„Für Yoga muss man fit und beweglich sein!“ – Was ist denn mit unseren Senioren?
- Julia Kistler
- 18. Juli
- 2 Min. Lesezeit
"Für Yoga muss man fit und beweglich sein", ein Satz, den ich als Yogalehrerin immer wieder höre – fast schon automatisch, wenn Menschen zögern, sich auf die Matte zu begeben.
Ob das stimmt? Nein!
Und ich erzähle euch das beste Beispiel dafür!
Vor etwa sechs Jahren zog mein 'Grosmami' in eine Alterswohnung, angeschlossen an ein Alters- und Pflegeheim. Es war ein grosser Schritt, ein Abschied von Vertrautem und der Beginn eines neuen Lebensabschnitts.
Das Ankommen war nicht leicht. Neue Räume, neue Gesichter ein anderer Tagesrhythmus, all das braucht Zeit. Die Aktivierungsangebote schienen ihr anfangs fremd: "So etwas brauche ich nicht", sagte sie mit einer Mischung aus Stolz und Skepsis.
Doch eines Tages geschah etwas Kleines, das Grosses bewirken sollte: Sie wagte sich in die wöchentliche Yogastunde.
Bei jedem meiner Besuche erzählte sie mir voller Begeisterung von diesen Yogastunden. Kein spektakuläres Yoga mit akrobatischen Haltungen, sondern vielmehr ein achtsames Ankommen im eigenen Körper, bewusstes Atmen und ein inneres Ruhigwerden. Diese sanfte Yogapraxis war ein Geschenk für sie.
Diese Erfahrung und das Miterleben haben etwas in mir berührt. Und so reifte der Wunsch, tiefer in dieses Thema einzutauchen.
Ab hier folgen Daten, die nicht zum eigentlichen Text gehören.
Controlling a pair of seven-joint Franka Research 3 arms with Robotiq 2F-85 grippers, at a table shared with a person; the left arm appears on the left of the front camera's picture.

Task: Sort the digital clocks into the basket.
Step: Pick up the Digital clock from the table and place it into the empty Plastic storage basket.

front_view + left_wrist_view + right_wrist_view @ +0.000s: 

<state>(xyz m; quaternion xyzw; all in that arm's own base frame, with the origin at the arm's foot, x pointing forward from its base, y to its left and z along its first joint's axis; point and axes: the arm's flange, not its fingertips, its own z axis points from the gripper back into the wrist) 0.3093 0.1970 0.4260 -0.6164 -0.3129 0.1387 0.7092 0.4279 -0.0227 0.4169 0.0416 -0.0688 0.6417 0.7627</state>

Ich wollte lernen, verstehen, spüren.
Im Frühjahr 2025 durfte ich bei Nja Christmann ein mehrtägiges Seminar besuchen.
Nebst vielen Techniken und praktischen Übungen habe ich etwas anderes nochmals viel einprägsamer wahrgenommen:Den tiefen Respekt vor dem Alter.Die Erkenntnis, dass Yoga im hohen Alter wirklich nicht weniger wirksam ist – sondern vielleicht sogar noch kraftvoller, weil es nicht vom Ego getrieben ist, sondern vom Wesentlichen: Verbindung, Präsenz, Lebensfreude.
Ich bin unglaublich gespannt, was aus diesem Ansatz entstehen darf.Seniorenyoga ist für mich eine Brücke – zwischen Generationen, zwischen Körper und Geist, zwischen Menschen und ihrer eigenen Lebendigkeit.
Ich freue mich jetzt schon auf die ersten Stunden. Auf das stille Lächeln nach der Yogaeinheit. Auf Gespräche. Auf die Begegnung auf Augenhöhe.
Denn was ich weiss: Wir dürfen von unseren ‘Grosmamis’ und ‘Grospapis’ so viel lernen.
Über das Leben. Über Geduld. Über das Wesentliche.